*PROBLEM TO SOLVE*
Check each line of the material that follows, and copy those holding the string "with".

*DATA EXCERPT*
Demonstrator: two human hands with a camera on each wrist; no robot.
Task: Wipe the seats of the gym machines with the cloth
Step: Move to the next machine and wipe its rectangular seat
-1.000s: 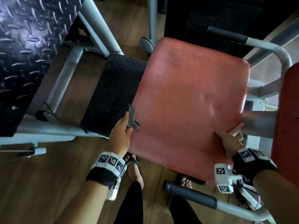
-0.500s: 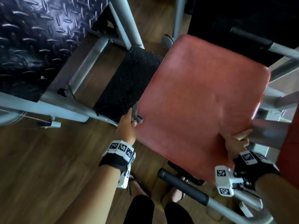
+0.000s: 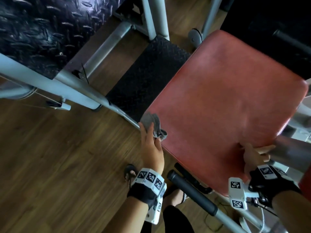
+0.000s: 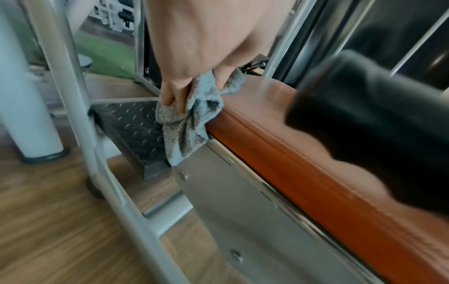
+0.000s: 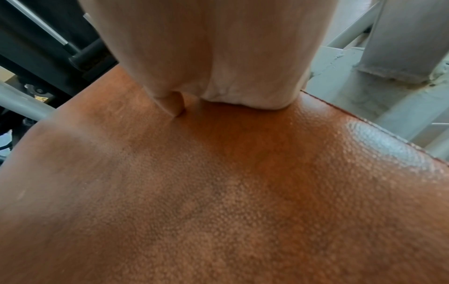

*RESULT BELOW*
Demonstrator: two human hands with a camera on each wrist; no robot.
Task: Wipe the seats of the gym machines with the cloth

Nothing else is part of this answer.